People are just complicated. Everyone is a mixed bag, everyone is afraid of something, wants something, and everyone is on their way to something. Sometimes I've been cruel out of ignorance, sometimes out of fear, but only rarely out of true malice. I may go home and think long and hard about something I said or did that was unkind, but who's going to know that? Or if months later karma comes around to bite me, and it finally hits me that holy crap, I was a dick and I hurt someone - someone out there likely still thinks I was a complete dick and unless I track them down and apologize they may continue to think that forever.

When I pay attention to the people around me I find that (like me) they're mostly self-absorbed, they are (like me) very flawed, but those very same people can have astonishing tenderness and kindness - I just have to be watching for it. If I shut myself away from them the first time I was disappointed, I'd never see that.

I think if you take care of yourself and give it time (maybe find a therapist to talk to? you do sound as if you might be depressed) you'll rebound and find yourself wanting to create and reach out again. Good luck.
posted by bunderful at 8:05 PM on June 3, 2011 [2 favorites]


When I am not busy being an insensitive asshole, I usually entertain myself by finding someone with a problem, and doing something unexpectedly helpful.

I make a little investment. Sometimes, it costs me a buck or two. Usually a lot of time. The reward, I figure, is in reducing world entropy and rejecting the dominant paradigm of "me first!".

You won't always get love for this. Sometimes, you'll be punished. Often, you'll feel good about yourself. Very infrequently, you'll plant a seed of goodness in the heart of someone you helped, and/or in the heart of an unknown observer. Not a bad thing, huh?

Within 100 yards of where you sit, probably, is someone who needs some help with something. Problems are really easy to find.

If you are at a loss for how to start, go visit someone promisingly undergoing a disaster and tell them you are looking for meaning and purpose in life and would like to help out. Be funny about it. Buy them something you know they need but they don't. A zillion ways out of this conundrum, OP. Good on you for wanting out.

Bad stuff gonna be here always, amigo. The human condition and all, you know? Rage against the machine.
posted by FauxScot at 11:01 PM on June 3, 2011


nthing the dog suggestion (if you have the time to train and care for it properly). Get a little one if you don't have much space. Then take it to obedience school, and then to the local dog park and watch it play with the other doggies. Your heart will swell, and you'll have a reason for some casual chitchat for the other owners, who will admire your dog and whose dogs you will admire in return. And you'll be in the world again.
posted by thinkingwoman at 8:23 AM on June 4, 2011


You know the Buffy episode where she's complaining to Angel that they're not making a difference, that they're just barely holding any of it back?
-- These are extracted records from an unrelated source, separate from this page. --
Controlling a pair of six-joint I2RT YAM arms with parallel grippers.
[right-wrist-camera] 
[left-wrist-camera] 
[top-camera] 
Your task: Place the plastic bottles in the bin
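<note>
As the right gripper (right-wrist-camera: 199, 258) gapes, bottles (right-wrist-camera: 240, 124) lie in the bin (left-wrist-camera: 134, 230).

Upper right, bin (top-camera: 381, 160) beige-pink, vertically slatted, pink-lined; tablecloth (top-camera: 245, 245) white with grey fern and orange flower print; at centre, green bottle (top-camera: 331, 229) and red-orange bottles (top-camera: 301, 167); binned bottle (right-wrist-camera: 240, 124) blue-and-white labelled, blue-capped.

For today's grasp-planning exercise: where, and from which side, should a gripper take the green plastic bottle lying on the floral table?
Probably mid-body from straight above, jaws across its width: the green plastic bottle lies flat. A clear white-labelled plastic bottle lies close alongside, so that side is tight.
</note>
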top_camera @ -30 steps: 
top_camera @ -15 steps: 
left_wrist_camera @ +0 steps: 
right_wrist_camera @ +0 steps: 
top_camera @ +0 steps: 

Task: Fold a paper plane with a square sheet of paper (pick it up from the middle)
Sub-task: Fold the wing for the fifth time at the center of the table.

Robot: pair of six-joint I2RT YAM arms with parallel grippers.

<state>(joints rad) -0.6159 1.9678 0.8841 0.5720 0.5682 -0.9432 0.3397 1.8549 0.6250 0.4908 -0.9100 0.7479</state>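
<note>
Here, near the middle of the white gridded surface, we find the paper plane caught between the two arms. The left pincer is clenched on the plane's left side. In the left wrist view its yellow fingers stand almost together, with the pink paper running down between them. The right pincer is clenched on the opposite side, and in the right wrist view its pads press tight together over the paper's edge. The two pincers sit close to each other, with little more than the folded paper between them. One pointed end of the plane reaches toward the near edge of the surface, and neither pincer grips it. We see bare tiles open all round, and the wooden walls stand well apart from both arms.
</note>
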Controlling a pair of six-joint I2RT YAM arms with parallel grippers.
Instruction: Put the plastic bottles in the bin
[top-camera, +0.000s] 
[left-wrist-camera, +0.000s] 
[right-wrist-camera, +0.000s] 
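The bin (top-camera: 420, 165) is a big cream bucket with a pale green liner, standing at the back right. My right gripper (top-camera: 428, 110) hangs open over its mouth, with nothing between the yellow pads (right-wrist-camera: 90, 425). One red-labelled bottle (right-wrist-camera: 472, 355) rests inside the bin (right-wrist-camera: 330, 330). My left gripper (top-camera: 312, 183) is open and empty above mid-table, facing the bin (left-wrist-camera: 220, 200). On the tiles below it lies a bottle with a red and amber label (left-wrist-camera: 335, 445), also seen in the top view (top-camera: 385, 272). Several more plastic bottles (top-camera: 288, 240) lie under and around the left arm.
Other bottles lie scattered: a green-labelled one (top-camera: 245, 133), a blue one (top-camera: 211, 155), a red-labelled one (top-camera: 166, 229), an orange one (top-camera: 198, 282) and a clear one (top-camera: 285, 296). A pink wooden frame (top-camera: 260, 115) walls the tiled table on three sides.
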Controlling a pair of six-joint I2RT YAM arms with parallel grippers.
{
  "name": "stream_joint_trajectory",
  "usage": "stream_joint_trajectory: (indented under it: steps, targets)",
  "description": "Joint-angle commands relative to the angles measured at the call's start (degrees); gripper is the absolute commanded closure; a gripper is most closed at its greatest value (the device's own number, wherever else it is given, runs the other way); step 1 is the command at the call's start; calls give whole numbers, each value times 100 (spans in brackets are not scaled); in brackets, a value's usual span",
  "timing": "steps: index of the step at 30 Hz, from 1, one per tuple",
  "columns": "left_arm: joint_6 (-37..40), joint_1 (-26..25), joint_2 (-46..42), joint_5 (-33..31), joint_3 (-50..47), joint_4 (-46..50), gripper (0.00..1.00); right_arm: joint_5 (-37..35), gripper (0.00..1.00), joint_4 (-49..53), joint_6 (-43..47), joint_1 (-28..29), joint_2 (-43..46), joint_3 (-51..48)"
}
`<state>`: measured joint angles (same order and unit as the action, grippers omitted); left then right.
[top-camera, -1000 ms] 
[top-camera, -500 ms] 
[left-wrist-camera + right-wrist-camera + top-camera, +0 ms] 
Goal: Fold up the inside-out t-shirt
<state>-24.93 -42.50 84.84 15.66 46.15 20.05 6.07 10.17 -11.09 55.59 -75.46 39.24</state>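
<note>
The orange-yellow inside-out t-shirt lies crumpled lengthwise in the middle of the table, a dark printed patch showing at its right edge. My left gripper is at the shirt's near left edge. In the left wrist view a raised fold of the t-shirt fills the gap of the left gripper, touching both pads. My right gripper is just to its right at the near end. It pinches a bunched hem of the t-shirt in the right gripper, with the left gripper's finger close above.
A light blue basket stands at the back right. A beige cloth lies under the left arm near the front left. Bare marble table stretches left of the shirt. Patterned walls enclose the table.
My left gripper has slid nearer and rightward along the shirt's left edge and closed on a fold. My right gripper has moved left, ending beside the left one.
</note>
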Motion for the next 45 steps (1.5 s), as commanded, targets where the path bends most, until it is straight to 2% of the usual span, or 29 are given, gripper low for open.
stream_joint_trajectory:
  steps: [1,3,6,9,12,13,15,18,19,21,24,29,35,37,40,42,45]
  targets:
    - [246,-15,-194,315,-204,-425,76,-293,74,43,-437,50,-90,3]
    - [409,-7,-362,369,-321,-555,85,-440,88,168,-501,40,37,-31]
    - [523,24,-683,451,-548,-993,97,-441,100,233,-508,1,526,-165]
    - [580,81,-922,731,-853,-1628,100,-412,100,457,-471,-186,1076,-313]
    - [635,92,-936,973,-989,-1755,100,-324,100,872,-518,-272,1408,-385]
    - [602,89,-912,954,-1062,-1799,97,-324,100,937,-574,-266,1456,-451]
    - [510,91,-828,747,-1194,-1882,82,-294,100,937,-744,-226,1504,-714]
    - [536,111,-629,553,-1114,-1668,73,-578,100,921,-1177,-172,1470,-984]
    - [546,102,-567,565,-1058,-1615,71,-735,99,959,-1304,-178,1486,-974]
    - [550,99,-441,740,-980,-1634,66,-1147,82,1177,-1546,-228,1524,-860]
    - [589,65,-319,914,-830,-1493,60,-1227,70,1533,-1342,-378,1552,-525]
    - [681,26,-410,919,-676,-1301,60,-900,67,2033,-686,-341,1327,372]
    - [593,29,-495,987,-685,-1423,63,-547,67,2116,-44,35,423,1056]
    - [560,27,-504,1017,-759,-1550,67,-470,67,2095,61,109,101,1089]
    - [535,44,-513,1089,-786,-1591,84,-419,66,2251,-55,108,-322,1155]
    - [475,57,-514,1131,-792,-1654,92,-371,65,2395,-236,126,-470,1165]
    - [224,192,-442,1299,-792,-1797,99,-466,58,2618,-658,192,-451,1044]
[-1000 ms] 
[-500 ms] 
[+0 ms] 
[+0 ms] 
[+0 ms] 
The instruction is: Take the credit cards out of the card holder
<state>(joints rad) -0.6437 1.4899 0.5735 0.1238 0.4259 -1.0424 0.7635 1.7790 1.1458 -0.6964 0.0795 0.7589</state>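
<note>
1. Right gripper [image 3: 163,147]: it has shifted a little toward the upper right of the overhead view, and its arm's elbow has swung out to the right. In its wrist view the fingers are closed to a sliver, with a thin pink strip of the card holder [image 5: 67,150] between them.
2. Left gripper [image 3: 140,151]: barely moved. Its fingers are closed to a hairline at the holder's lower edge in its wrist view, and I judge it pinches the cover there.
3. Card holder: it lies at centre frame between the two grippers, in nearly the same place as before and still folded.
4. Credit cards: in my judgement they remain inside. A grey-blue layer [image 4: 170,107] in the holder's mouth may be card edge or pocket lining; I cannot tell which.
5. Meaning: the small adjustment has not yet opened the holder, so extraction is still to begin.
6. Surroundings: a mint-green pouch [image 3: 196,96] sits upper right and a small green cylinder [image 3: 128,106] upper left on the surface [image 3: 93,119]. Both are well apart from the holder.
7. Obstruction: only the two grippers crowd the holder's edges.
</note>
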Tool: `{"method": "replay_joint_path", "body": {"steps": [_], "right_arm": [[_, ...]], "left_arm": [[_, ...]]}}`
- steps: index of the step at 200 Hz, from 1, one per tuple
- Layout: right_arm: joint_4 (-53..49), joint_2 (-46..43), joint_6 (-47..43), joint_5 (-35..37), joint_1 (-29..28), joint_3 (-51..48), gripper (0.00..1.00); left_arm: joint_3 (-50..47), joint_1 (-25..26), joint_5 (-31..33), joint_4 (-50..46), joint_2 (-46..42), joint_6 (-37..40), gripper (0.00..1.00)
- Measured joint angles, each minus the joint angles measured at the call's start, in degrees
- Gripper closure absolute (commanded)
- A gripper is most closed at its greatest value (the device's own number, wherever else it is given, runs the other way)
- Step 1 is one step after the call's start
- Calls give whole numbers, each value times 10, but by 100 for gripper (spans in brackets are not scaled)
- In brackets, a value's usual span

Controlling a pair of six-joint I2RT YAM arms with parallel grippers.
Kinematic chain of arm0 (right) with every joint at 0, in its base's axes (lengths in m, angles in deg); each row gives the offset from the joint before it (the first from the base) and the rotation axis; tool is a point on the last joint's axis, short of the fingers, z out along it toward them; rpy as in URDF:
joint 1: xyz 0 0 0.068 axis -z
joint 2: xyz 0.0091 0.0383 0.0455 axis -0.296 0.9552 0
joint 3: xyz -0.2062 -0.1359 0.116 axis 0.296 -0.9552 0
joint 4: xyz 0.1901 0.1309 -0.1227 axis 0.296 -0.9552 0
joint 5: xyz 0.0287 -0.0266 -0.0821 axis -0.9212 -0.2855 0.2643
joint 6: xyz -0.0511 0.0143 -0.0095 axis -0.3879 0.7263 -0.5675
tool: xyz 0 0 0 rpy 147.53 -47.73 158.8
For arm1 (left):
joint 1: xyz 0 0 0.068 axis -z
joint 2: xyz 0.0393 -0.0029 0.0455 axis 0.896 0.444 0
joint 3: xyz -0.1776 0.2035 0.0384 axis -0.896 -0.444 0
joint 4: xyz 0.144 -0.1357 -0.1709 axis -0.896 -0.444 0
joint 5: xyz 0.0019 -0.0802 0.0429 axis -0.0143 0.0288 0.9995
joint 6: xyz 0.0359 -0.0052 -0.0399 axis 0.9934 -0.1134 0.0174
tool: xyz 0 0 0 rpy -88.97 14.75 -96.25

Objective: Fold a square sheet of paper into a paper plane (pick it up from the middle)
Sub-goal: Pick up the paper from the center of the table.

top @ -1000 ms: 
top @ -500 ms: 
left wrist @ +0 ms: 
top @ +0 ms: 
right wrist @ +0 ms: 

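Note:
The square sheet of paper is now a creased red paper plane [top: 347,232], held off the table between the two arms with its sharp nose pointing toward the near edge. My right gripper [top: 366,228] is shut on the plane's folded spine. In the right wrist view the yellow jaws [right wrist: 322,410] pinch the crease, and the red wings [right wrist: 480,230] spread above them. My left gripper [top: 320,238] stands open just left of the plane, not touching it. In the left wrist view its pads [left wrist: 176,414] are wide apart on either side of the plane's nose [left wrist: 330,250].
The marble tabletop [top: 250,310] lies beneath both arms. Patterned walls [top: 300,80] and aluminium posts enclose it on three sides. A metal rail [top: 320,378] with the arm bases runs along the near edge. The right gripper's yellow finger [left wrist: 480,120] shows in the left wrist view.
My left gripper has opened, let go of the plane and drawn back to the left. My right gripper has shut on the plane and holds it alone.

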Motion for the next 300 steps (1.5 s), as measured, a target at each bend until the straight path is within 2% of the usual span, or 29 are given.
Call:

You know the Buffy episode "The Wish", showing Sunnydale without Buffy in it?

I'm remembering an HBO documentary where a suicide helpline volunteer said that, in her opinion, the main reason people commit suicide is that people are just shitty to each other.

You're a person, every interaction you have with another person is an opportunity to be not-shitty to them. Even if it's just being basically polite. Every time you have a small choice and one option leads to more niceness in the world and one option leads to less, pick the option that leads to more niceness. Do sweat the small stuff.

Tell yourself that every time you write a thank-you note, a vampire dies.